Mary Cronin Harvard Business School Press, December 2000 240 pages; $29.95 ISBN: 0-87584-937-7 To order: call (800) 988-0886 or visit www.hbsp.harvard.edu; available December 2000
Mary Cronin launches her new book, Unchained Value: The New Logic of Digital Business, with an ambitious proposition. She seeks to pick up where most e-business books leave off and "push beyond the limits of short-term e-commerce implementation to help managers develop a strategy that will move their companies into the next stage of digital enterprise."
True to her word, Cronin succeeds in providing a tightly interconnected and well-thought-out framework for how businesses can succeed in the new economy.

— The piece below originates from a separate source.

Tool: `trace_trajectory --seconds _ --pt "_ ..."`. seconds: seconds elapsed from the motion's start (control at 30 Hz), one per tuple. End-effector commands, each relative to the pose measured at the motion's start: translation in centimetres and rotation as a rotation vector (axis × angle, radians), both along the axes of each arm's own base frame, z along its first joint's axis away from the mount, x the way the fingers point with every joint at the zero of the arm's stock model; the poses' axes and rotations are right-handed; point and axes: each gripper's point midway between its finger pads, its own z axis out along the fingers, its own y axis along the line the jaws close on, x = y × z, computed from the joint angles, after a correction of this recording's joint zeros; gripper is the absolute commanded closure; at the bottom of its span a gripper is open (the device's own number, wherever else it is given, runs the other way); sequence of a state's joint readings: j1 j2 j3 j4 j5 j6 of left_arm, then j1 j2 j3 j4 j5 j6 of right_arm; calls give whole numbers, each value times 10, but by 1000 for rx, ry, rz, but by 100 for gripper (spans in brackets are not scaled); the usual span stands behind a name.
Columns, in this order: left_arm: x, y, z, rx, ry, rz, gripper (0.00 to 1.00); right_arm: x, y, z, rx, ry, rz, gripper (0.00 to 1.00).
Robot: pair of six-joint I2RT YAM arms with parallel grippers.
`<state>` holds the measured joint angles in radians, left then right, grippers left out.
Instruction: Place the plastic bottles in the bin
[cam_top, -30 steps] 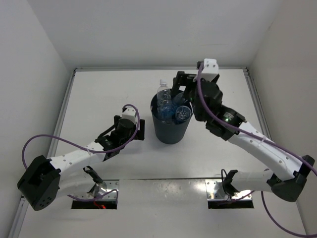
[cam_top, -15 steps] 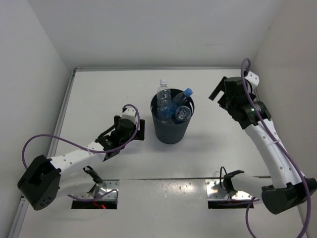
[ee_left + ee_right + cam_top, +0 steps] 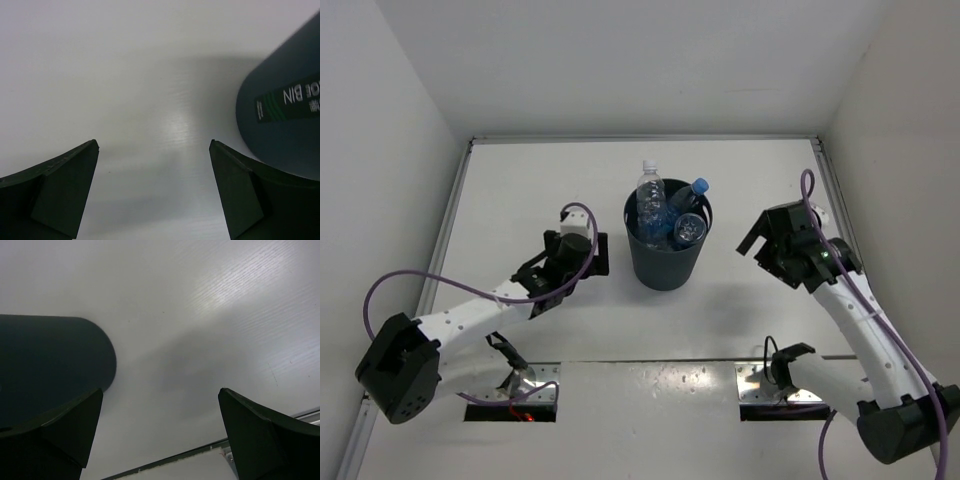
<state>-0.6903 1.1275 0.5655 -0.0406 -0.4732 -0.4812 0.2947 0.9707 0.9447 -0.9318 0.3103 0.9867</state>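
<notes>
The round dark grey plastic bin (image 3: 665, 262) is standing upright near the middle of the white worktop (image 3: 520, 190), and the clear plastic bottles (image 3: 669, 212) are sitting inside it. At least three are showing above the rim. A white-capped bottle (image 3: 649, 193) is standing almost upright against the far left of the rim. A blue-capped bottle (image 3: 690, 196) is leaning toward the far right. A third bottle (image 3: 688, 229) is pointing its round end upward beside them. How many more are lying underneath is not clear.

The left pincer (image 3: 599, 257) is hovering just beside the bin's left wall, apart from it. In the left wrist view its two dark fingers (image 3: 60, 192) are spreading wide with only bare worktop between them. The bin's curved wall is filling the right side of that view, carrying a label (image 3: 287, 100) whose white letters are reading upside down.

The right pincer (image 3: 760, 236) is hanging to the right of the bin, well apart from it. In the right wrist view its fingers (image 3: 265, 440) are likewise gaping wide and holding nothing. The bin's dark side is showing at the left of that view, and a thin edge strip (image 3: 195, 449) of the worktop is running along the bottom.
</notes>
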Motion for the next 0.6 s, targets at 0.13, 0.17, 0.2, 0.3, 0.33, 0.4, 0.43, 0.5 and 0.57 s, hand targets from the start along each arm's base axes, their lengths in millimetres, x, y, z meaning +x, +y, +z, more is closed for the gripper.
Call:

The book, however, begins in a familiar place for any reader of e-commerce books: Like many e-business book authors, Cronin starts by tossing aside the old value chain model developed by Michael Porter. For Cronin, the Internet has created a new economy where value no longer lies with the product or the process but with the information about the product or process. Furthermore, this information is no longer "chained" to the product or process but can flow separately from it. This new economy requires a new model that she calls the "digital value system."
This digital value system is rooted in five principles: information, trust, real-time relationships, customized services, and e-marketplaces. Although none of these five principles is revolutionary in theory, Cronin's later chapters do step beyond the usual business book generalities to provide specific details.

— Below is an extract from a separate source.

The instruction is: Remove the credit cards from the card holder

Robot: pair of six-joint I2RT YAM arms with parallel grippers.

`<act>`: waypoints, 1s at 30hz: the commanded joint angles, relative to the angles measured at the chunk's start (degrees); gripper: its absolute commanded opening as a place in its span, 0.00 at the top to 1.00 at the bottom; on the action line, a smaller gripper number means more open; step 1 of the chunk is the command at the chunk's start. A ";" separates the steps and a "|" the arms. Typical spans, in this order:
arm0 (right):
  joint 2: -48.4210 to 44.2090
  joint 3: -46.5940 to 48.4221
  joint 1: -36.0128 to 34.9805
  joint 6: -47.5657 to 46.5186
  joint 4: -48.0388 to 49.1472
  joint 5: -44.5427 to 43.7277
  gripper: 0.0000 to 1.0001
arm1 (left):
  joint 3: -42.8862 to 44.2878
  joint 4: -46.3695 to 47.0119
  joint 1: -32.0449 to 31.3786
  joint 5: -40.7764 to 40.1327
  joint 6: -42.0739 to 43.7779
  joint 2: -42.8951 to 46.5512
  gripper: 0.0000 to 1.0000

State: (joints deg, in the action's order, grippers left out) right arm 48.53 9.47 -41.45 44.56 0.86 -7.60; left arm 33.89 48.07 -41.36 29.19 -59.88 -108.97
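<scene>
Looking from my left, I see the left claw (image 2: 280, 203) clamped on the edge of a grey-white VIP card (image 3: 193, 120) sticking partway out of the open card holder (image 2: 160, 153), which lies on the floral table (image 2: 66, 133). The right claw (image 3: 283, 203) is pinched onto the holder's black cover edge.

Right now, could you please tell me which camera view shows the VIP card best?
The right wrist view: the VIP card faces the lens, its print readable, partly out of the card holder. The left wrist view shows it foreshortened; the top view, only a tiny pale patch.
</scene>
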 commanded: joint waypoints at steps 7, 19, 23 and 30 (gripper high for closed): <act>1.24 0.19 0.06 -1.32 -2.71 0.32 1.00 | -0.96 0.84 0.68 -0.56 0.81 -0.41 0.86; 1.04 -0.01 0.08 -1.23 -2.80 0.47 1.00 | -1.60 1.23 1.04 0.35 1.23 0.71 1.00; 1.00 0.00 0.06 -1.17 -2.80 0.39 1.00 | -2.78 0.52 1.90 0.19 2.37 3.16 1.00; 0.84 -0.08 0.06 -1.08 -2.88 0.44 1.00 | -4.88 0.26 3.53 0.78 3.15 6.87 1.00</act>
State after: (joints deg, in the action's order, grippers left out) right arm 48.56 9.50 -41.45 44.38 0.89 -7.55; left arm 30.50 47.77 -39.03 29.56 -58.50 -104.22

For instance, Cronin does not just argue that the speed of the Internet economy requires open and complete sharing of information. She also presents three successive models for information sharing, moving from partners exchanging transaction information to having access to internal operational databases to pooling together information. She envisions the final stage of information pooling as all companies in a value system contributing to and sharing access to a common database.
If the book has a flaw, it is that Cronin's vision sometimes borders on the utopian. In general, however, the book is well organized and effectively written. She packs its pages with numerous real-life examples from both traditional and dot-com companies. These examples show that Cronin has her finger on the pulse of the digital economy. Her model does seem to provide an accurate picture of what some innovative companies are hurtling toward. Whether her eloquent vision will describe reality for all companies in the new economy remains to be seen.